Adamistenraumschiffen fehlte die Flexibilität von Voidhawks nicht nur in puncto Wendigkeit, sondern auch, was ihre Methoden der Überlichttranslation anbetraf. Während die BiTek-Raumschiffe ihre Wurmlöcher maßschneidern konnten, um ungeachtet ihrer Flugbahn und ihres Beschleunigungsvektors einen Terminus an der gewünschten Position zu erzeugen, sprangen mechanische Schiffe wie die Lady Macbeth ohne jeden Spielraum auf einer Tangente ihrer gegenwärtigen Bahn. Genau diese Beschränkung kostete ihre Kommandanten zwischen den einzelnen Sprüngen jede Menge Zeit. Das Raumschiff mußte genau auf Kurs gebracht werden, bevor der Sprung zum Zielstern eingeleitet werden konnte. Das war im interstellaren Raum nicht weiter schwierig, sondern lediglich eine Frage der natürlichen Fehlertoleranz. Doch der erste Sprung aus einem Sonnensystem heraus mußte so genau sein wie nur menschenmöglich, um zu verhindern, daß die Ungenauigkeit beim Austritt außer Kontrolle geriet. Wenn ein mechanisches Raumschiff von einem Asteroiden aus startete, der sich gerade von seinem nächsten Bestimmungsort weg bewegte, dann konnte der Kapitän Tage damit verbringen, seinen Kurs umzukehren, und der Treibstoffverbrauch war astronomisch. Die meisten Raumschiffskommandanten nutzten deswegen den nächstgelegenen geeigneten Planeten, der ihnen die Möglichkeit eröffnete, einmal pro Umlauf in Richtung irgendeines Sonnensystems in der Galaxis zu springen.

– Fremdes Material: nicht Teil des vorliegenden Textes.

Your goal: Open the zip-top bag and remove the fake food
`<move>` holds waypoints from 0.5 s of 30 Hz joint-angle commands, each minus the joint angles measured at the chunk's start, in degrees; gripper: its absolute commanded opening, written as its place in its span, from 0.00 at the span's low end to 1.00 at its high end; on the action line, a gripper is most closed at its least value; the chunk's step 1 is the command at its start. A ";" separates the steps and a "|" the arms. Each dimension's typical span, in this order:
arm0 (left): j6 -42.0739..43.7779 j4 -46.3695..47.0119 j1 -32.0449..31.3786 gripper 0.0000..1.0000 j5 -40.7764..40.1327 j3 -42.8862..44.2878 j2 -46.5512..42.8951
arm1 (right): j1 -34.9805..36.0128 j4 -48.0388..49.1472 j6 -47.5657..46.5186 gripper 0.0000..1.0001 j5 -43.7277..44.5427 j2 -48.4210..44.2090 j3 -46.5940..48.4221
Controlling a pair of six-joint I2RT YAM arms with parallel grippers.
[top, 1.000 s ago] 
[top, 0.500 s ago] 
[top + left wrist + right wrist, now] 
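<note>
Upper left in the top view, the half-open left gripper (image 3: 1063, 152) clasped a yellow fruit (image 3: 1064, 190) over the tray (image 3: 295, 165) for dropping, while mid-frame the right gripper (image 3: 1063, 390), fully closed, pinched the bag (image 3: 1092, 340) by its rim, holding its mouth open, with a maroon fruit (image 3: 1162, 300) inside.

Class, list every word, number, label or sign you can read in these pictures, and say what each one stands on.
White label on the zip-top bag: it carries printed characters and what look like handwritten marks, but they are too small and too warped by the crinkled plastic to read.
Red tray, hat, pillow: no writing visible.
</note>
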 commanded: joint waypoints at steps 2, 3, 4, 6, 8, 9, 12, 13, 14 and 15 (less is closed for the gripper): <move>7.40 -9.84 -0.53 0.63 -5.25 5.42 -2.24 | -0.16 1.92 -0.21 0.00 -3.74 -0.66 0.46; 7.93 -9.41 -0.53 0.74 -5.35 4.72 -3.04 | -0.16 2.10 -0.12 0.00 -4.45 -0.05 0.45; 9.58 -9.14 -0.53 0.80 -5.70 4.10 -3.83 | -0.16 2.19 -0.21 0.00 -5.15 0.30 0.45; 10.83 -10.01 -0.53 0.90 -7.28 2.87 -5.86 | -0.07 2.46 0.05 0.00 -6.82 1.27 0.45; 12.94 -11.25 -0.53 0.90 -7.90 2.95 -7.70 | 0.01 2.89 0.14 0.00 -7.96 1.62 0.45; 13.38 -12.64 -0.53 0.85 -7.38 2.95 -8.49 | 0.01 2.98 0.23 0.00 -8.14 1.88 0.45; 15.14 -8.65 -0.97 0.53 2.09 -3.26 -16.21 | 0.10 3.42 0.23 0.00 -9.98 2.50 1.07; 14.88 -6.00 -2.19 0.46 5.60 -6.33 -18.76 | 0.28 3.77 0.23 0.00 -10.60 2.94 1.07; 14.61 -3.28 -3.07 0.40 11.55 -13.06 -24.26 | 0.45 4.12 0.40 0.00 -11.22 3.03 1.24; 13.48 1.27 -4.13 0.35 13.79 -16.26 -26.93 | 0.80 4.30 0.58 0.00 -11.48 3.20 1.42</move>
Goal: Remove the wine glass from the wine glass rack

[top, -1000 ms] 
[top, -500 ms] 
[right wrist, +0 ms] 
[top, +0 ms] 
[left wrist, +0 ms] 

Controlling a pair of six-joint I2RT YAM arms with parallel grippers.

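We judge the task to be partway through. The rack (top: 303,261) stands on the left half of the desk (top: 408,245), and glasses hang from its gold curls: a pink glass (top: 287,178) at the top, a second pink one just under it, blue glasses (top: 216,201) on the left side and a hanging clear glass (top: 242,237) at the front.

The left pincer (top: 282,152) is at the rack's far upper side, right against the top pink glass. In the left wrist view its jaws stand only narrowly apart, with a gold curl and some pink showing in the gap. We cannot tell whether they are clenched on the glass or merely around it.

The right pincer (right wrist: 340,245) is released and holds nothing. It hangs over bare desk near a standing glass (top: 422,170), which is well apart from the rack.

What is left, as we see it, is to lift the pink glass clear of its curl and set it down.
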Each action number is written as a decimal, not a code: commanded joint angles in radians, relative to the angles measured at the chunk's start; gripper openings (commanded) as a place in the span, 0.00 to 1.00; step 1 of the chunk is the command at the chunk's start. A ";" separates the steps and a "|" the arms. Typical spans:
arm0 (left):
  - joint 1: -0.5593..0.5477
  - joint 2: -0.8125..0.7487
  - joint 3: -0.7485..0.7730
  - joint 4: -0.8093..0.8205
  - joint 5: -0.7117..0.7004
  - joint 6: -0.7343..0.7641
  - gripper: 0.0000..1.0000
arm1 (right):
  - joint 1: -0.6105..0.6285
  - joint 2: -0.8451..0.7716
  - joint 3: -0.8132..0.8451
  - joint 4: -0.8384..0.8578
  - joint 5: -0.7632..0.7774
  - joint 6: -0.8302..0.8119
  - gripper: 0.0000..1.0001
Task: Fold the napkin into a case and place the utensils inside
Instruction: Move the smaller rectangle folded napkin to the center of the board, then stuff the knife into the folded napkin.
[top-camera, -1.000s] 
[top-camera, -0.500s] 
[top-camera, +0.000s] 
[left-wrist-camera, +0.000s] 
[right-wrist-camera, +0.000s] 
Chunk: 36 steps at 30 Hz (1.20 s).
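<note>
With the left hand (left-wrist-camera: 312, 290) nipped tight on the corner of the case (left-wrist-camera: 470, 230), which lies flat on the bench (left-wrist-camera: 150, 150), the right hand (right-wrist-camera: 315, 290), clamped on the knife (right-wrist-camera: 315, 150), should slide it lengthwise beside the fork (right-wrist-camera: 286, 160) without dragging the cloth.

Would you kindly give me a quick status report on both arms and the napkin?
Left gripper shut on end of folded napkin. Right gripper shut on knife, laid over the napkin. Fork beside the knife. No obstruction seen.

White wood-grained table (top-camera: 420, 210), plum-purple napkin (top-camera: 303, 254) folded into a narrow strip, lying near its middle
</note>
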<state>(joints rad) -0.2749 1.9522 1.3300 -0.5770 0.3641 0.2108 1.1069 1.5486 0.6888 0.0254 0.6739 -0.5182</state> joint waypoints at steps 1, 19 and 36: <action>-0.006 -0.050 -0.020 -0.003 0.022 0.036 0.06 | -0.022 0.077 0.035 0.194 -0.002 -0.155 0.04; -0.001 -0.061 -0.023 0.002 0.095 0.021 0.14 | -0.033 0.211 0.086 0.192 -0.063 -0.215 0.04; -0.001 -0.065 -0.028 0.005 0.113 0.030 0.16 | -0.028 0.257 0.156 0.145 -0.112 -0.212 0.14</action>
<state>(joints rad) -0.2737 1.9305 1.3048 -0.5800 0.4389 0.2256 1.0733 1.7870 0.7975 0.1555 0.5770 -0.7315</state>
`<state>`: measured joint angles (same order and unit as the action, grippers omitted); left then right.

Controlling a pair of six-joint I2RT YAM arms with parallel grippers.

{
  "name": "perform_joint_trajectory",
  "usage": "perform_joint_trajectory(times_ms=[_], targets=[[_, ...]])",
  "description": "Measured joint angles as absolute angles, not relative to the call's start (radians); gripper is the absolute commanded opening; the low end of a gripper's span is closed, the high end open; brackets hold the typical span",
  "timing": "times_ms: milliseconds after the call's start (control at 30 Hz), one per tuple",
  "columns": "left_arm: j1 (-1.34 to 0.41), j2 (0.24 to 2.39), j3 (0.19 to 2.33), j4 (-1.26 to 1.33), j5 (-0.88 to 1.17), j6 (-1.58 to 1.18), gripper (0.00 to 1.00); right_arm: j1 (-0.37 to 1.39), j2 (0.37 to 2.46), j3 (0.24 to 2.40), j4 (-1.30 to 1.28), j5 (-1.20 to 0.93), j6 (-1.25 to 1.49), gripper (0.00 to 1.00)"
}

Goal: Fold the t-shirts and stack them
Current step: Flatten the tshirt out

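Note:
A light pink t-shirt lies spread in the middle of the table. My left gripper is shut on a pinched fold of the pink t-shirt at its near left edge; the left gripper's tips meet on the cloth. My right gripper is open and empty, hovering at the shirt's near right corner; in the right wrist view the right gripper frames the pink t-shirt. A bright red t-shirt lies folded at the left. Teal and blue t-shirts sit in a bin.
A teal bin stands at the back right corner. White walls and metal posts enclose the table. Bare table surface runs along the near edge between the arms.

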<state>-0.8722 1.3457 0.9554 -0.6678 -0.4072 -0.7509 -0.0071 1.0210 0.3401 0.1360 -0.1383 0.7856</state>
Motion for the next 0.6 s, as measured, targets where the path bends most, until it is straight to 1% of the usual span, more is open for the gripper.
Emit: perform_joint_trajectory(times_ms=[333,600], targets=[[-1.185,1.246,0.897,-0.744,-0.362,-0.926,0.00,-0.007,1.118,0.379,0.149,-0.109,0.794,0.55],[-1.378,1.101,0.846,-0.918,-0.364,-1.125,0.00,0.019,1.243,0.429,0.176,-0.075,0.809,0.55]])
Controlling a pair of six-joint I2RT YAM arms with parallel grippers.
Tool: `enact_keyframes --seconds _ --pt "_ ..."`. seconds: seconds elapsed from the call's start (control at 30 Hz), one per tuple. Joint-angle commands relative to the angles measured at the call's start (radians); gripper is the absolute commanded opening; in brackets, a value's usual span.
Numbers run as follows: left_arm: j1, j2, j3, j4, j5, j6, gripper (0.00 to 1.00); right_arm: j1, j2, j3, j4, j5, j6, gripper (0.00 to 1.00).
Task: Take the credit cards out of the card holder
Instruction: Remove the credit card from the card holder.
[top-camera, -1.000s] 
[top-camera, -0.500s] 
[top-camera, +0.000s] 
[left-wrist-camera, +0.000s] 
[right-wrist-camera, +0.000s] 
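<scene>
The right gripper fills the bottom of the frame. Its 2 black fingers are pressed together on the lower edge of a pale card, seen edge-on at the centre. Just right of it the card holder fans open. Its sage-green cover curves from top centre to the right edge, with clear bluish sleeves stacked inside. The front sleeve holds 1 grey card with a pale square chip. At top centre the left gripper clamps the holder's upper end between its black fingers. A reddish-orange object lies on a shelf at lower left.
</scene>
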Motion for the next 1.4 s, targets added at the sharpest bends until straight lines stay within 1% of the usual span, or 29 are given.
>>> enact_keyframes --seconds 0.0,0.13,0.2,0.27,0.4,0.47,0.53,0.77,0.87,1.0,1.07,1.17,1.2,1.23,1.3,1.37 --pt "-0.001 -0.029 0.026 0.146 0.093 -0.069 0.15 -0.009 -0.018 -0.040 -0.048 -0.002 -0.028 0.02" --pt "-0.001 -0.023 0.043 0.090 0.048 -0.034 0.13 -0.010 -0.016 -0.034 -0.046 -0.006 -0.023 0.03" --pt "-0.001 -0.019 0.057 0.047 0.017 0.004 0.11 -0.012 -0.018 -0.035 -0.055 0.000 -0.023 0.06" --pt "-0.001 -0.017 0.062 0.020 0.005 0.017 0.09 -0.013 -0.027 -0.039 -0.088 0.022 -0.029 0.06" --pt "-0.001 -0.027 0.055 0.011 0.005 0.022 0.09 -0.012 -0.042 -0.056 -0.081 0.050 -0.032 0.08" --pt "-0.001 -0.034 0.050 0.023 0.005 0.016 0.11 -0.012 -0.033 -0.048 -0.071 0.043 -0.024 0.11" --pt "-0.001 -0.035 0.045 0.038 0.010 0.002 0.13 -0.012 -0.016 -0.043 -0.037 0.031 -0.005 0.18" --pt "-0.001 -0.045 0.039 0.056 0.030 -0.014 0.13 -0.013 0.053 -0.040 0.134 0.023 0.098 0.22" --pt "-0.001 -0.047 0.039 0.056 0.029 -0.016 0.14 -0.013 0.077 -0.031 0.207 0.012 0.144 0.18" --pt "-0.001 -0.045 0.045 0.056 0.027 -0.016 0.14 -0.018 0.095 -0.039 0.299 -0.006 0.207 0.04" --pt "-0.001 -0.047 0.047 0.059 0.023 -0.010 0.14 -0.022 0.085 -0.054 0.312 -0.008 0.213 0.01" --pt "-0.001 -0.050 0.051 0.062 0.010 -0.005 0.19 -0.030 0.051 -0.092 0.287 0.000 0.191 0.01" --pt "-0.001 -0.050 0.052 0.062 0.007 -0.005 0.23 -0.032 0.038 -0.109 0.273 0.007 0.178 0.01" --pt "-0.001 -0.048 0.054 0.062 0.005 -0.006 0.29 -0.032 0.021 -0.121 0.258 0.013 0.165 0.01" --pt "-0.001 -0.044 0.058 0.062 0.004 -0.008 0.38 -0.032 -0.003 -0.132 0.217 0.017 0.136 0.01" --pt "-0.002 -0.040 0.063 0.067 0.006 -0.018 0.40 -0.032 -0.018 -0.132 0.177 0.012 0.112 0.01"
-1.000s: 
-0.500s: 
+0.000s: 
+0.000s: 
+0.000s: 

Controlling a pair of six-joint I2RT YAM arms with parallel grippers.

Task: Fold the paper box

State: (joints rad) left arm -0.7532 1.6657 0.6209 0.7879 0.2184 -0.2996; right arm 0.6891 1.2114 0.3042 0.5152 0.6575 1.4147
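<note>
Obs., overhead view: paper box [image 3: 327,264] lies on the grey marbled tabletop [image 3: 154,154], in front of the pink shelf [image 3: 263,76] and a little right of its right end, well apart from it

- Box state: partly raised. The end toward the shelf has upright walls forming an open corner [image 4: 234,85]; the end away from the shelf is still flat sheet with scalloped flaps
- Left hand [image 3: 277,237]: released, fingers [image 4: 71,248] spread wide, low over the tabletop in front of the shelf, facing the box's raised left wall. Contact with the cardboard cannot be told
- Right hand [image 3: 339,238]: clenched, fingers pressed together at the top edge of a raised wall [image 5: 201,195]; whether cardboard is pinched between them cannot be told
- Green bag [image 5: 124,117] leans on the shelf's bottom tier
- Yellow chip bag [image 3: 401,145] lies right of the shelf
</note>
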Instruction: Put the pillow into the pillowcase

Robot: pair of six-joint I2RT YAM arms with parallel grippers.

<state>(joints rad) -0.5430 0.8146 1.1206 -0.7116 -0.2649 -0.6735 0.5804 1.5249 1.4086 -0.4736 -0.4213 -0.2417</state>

Hundertfünfundachtzigtausend Kilometer über Mirchusko fiel die Lady Macbeth in einen neuerlichen Orbit, mit einer Sicherheitsspanne von zehntausend Kilometern. Die im Gravitationstrichter von Gasriesen auftretenden Verzerrungen verhinderten, daß mechanische Adamistenschiffe aus größerer Nähe als hundertfünfundsiebzigtausend Kilometern springen konnten.
Der Bordrechner übertrug Datavis-Vektoren in Joshuas Bewußtsein. Joshua sah die gewaltigen Sturmbänder auf der gewölbten Oberfläche und den schwarzen Rand des Terminators, der langsam auf ihn zukroch. Der Korridor der Lady Macbeth war eine Röhre aus grünleuchtenden Neonringen, die sich vor Joshuas geistigem Auge ausstreckten, bis sie in der Ferne zu einem einzelnen dünnen Faden verschmolzen, der sich um die dunkle Seite Mirchuskos herumbog. Die grünen Ringe rasten mit schwindelerregender Geschwindigkeit am Rumpf der Lady Macbeth vorbei.